─── Information provided

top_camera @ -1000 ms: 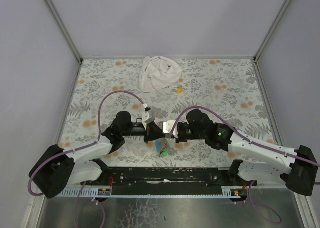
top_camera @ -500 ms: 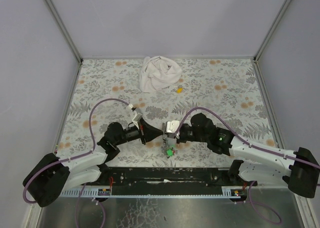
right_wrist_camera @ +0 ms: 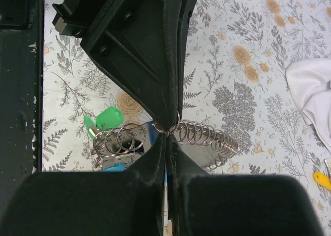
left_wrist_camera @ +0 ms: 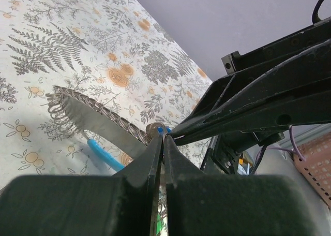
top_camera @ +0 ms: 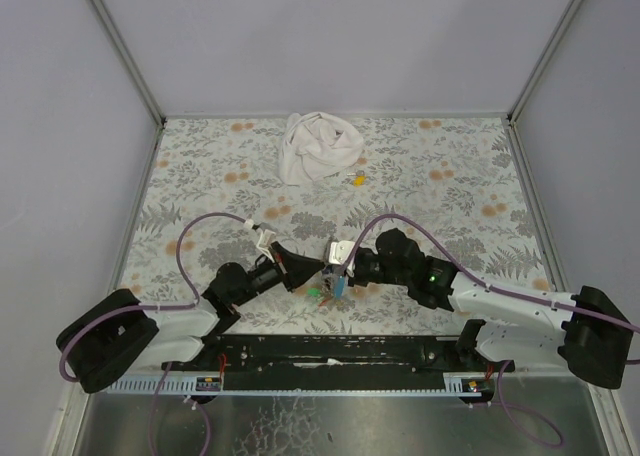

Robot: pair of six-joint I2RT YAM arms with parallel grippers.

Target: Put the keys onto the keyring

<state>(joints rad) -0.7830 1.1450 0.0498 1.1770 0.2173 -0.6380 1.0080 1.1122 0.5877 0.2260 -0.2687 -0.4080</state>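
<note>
My left gripper (top_camera: 319, 272) and right gripper (top_camera: 337, 270) meet tip to tip low over the table, both shut. In the right wrist view the right gripper (right_wrist_camera: 166, 134) and the left fingers (right_wrist_camera: 165, 65) from above pinch one thin metal keyring (right_wrist_camera: 167, 127). A grey strap (right_wrist_camera: 207, 152) with a wire coil along its edge hangs from it. A green-capped key (right_wrist_camera: 109, 117) and several small rings (right_wrist_camera: 116, 140) lie beside it, with a blue piece (right_wrist_camera: 116, 167) below. In the left wrist view the left gripper (left_wrist_camera: 163, 137) is shut beside the strap (left_wrist_camera: 98, 119).
A crumpled white cloth (top_camera: 318, 147) lies at the back of the floral table, with a small yellow piece (top_camera: 357, 179) next to it. Grey walls enclose the table on three sides. The black base rail (top_camera: 340, 351) runs along the near edge.
Both grippers have come down together toward the table and slightly toward the near edge. The keys that hung below them now rest on the table. The left arm has stretched out lower.
</note>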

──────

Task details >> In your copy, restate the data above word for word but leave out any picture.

Written response >>
top_camera @ -1000 ms: 
top_camera @ -500 ms: 
right_wrist_camera @ +0 ms: 
left_wrist_camera @ +0 ms: 
top_camera @ +0 ms: 

Robot: pair of six-joint I2RT YAM arms with parallel grippers.

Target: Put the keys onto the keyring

<state>(joints rad) -0.7830 1.1450 0.0498 1.1770 0.2173 -0.6380 1.0080 1.1122 0.5877 0.2260 -0.2687 -0.4080</state>
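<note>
My left gripper (top_camera: 319, 272) and right gripper (top_camera: 337, 270) meet tip to tip low over the table, both shut. In the right wrist view the right gripper (right_wrist_camera: 166, 134) and the left fingers (right_wrist_camera: 165, 65) from above pinch one thin metal keyring (right_wrist_camera: 167, 127). A grey strap (right_wrist_camera: 207, 152) with a wire coil along its edge hangs from it. A green-capped key (right_wrist_camera: 109, 117) and several small rings (right_wrist_camera: 116, 140) lie beside it, with a blue piece (right_wrist_camera: 116, 167) below. In the left wrist view the left gripper (left_wrist_camera: 163, 137) is shut beside the strap (left_wrist_camera: 98, 119).
A crumpled white cloth (top_camera: 318, 147) lies at the back of the floral table, with a small yellow piece (top_camera: 357, 179) next to it. Grey walls enclose the table on three sides. The black base rail (top_camera: 340, 351) runs along the near edge.
Both grippers have come down together toward the table and slightly toward the near edge. The keys that hung below them now rest on the table. The left arm has stretched out lower.
</note>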

The answer contains nothing more.